The sweet & tart filling, with crunchy crumble accompanied by dollops of thick custard make rhubarb crumble a great british desert.
The humble crumble
We all have a bit of a sweet tooth in Founde household. Generally though, after we’ve had a meal we’re all to full to want to eat pudding. Its normally something we have well after the meal.
As you’ve probably grasped from my other recipes, my family is quite hard to please when it comes to food. They’re not very adventurous when it comes to food. Apple crumbles, they’ll eat all day long, apple pie, jam roly-poly etc nothing very out of the ordinary.

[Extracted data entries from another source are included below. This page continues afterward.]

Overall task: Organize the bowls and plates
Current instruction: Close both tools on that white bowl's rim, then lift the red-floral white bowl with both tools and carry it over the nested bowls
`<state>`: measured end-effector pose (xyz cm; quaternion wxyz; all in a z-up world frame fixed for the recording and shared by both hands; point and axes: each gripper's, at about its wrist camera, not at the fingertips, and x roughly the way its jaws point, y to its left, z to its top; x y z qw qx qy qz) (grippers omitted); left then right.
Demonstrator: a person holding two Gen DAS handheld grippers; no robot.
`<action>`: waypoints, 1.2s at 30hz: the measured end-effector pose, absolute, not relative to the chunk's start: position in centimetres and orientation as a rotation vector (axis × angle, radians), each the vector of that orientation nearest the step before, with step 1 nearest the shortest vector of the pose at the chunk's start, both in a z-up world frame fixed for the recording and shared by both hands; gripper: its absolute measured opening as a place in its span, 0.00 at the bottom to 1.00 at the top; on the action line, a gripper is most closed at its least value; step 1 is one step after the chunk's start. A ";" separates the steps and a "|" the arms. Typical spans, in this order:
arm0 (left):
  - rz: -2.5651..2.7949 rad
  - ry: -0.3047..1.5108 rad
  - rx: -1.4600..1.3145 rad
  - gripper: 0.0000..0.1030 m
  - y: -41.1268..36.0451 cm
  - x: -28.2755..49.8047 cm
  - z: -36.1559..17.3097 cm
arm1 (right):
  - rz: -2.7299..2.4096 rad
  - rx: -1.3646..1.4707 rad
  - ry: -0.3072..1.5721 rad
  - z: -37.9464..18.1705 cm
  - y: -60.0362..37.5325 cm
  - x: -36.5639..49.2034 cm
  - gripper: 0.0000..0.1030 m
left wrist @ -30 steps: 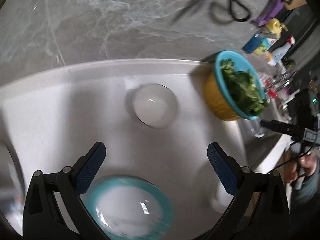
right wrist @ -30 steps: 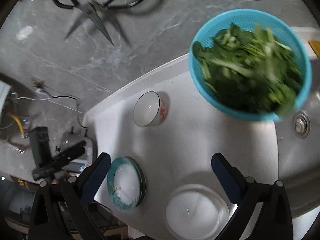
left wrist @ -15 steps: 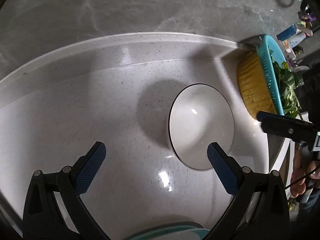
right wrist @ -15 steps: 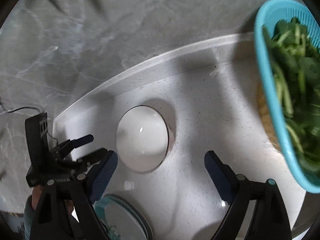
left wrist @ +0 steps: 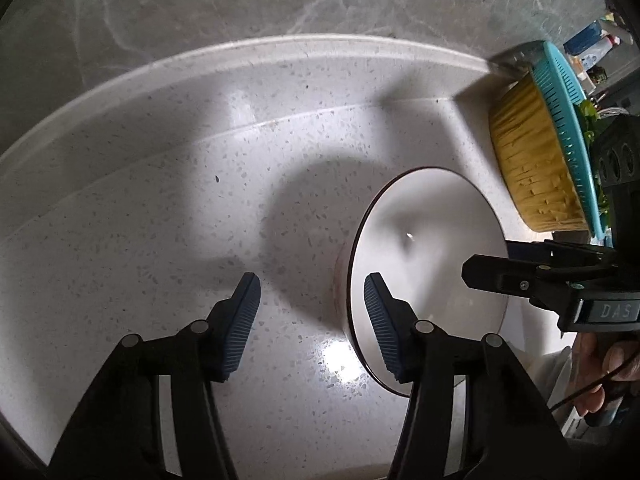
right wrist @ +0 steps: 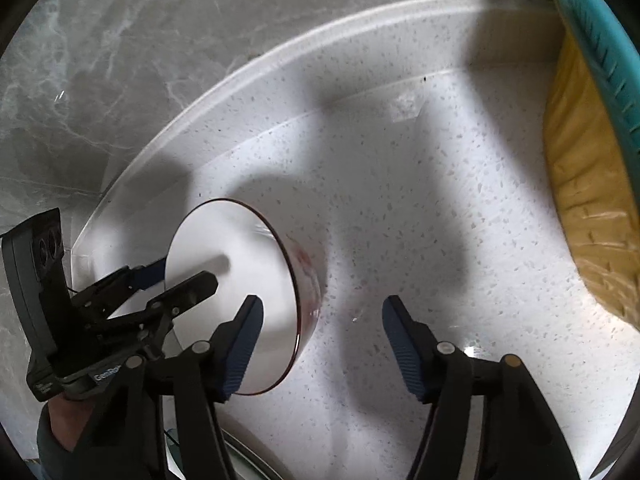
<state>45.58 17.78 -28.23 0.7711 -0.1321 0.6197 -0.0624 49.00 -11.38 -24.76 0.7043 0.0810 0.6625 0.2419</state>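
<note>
A white bowl (left wrist: pixel 424 256) with a dark rim and red pattern outside stands on the white speckled counter (left wrist: pixel 200 184). My left gripper (left wrist: pixel 312 320) is half open and straddles the bowl's left rim, one finger inside, one outside. My right gripper (right wrist: pixel 320 340) is half open and straddles the bowl's (right wrist: pixel 236 280) right rim the same way. Each gripper shows in the other's view, the right one (left wrist: pixel 520 272) over the bowl's far side. Neither looks closed on the rim.
A teal colander in a yellow basin (left wrist: pixel 544 152) holding greens stands at the right by the grey marble wall (left wrist: pixel 240 0). It also shows in the right wrist view (right wrist: pixel 592 160). A plate edge (right wrist: pixel 240 448) peeks in below.
Both grippers have come down close to the bowl and narrowed from wide open to half open, each now straddling a side of its rim. The plates have dropped out of view.
</note>
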 end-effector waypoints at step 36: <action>-0.171 1.365 -0.317 0.09 13.0 46.7 -27.0 | 0.555 0.151 1.473 -24.5 -11.0 48.3 0.13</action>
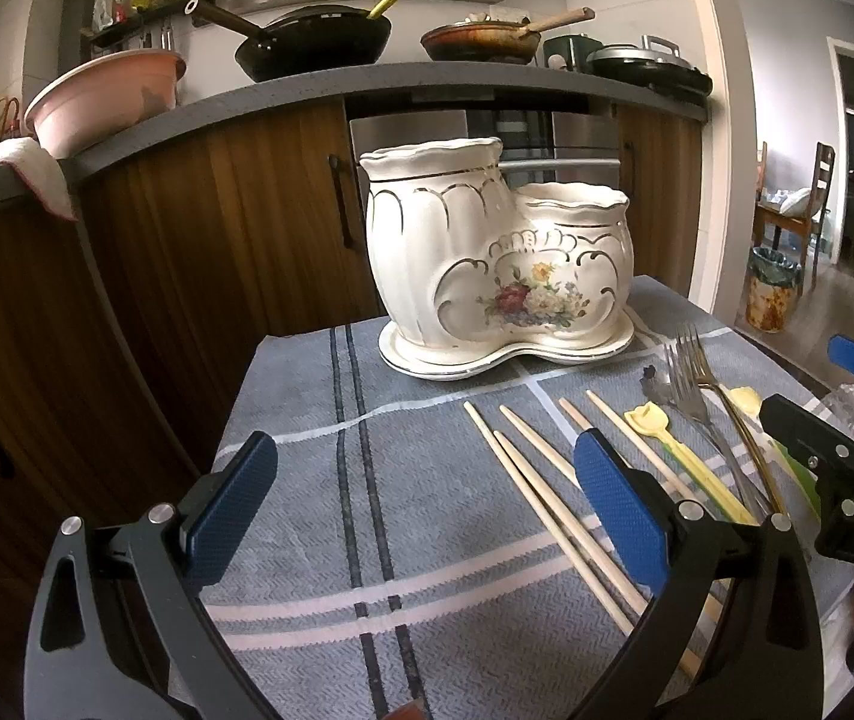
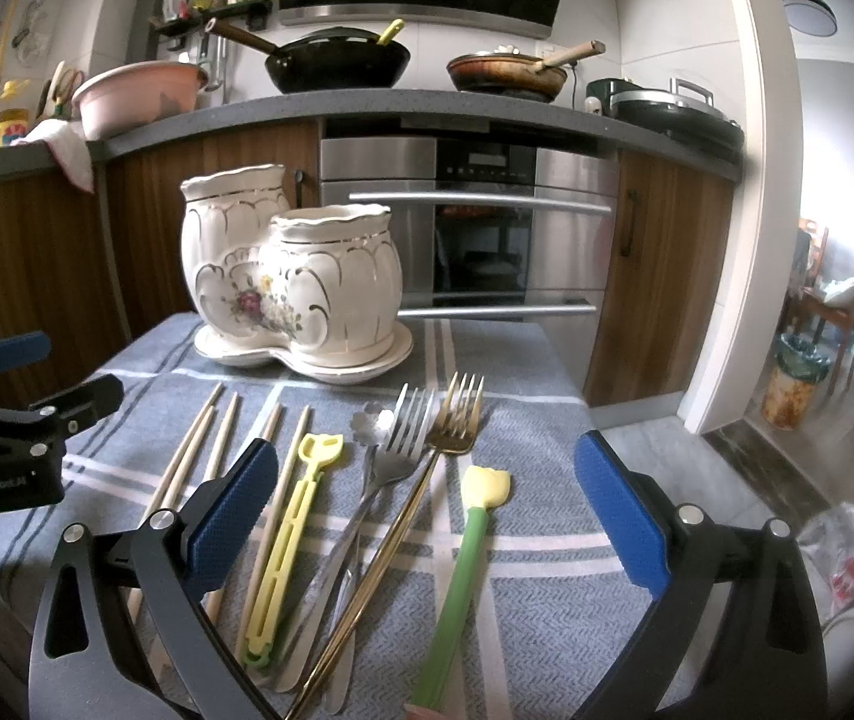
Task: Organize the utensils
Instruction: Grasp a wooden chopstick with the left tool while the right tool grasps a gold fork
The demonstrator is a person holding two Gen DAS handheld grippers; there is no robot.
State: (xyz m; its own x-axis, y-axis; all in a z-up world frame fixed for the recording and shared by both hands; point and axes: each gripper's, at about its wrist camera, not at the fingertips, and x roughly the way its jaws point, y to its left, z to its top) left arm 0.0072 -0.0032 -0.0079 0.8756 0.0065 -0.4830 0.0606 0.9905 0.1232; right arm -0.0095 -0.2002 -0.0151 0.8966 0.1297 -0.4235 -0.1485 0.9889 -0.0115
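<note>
While both jaws gape empty, left hand-held gripper lower centre, right hand-held gripper above forks, chopsticks left, ceramic holder upper left.

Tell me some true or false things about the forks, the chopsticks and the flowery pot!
1. The flowery holder has utensils standing in it. False: all of them lie on the cloth.
2. A gold fork lies beside a silver fork. True.
3. The right gripper grips a chopstick. False: it is open and holds nothing.
4. The chopsticks lie flat on the cloth. True.
5. The left gripper is open. True.
</note>
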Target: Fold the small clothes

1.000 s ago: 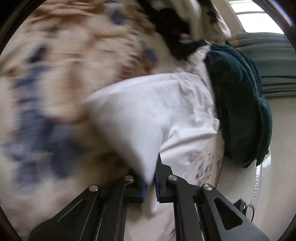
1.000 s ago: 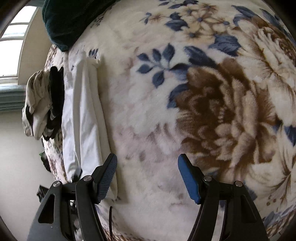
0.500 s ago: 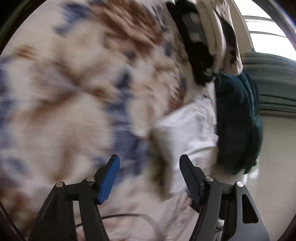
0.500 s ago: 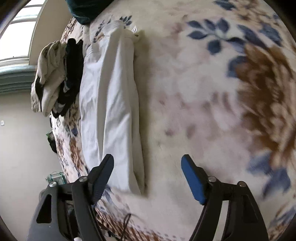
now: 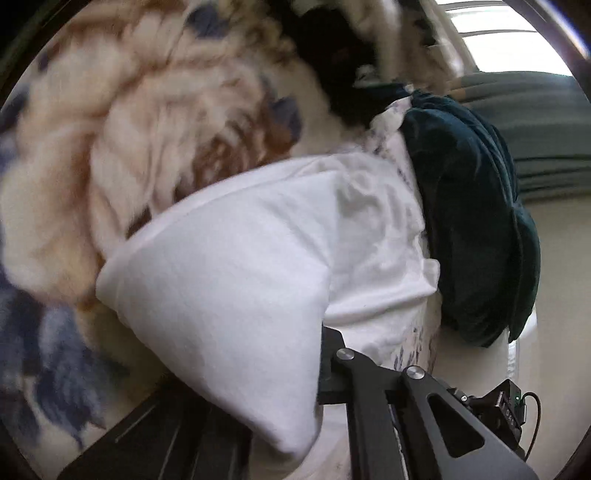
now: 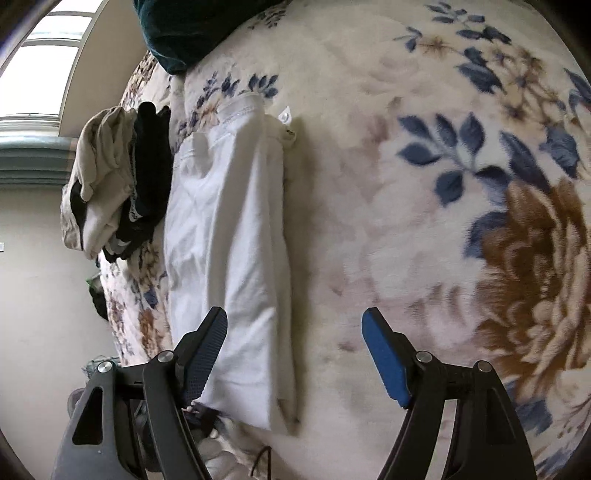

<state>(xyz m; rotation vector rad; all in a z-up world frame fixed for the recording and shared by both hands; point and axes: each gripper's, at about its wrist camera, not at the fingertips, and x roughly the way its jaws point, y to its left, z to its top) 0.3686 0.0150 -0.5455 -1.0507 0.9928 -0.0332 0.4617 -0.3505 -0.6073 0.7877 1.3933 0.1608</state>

So I thought I’d chance my arm at Rhubarb Crumble. If they don’t like it, I’d definitely eat. I love Rhubarb Crumble! Steaming hot sweet and tart Rhubarb, Crunchy topping, and lashings of Custard. Yum!
1 hour, 20 minutes
For a more caramelised topping use Light Muscovado sugar. For a crunchier topping add walnuts to the topping.
For the Filling
500g Rhubarb, chopped into length approx 2inches (or a 500g bag of fresh frozen rhubarb)
100g Caster Sugar
3 tbsp cold water
For the Crumble
150g Plain flour
90g cold butter
50g caster sugar
Put the chopped rhubarb into a pan with 100g of caster shutter and 3 tbsp of water.
Cover and simmer on a low heat for around 15 minutes. Add more sugar if needed. When the rhubarb is soft, but still holds its shape and sweet enough for your liking, pour the filling into a medium baking / oven dish.
Heat Oven to 200c / 180c fan / gas 6.
For the topping – Rub 140g of plain flour and 85g of cold butter together with your hands until you have something that resembles bread crumbs.
Add 50g caster sugar and mix together lightly with your hands.
pour the topping evenly over the rhubarb and bake for approx 30 minutes or until the top is a golden brown colour.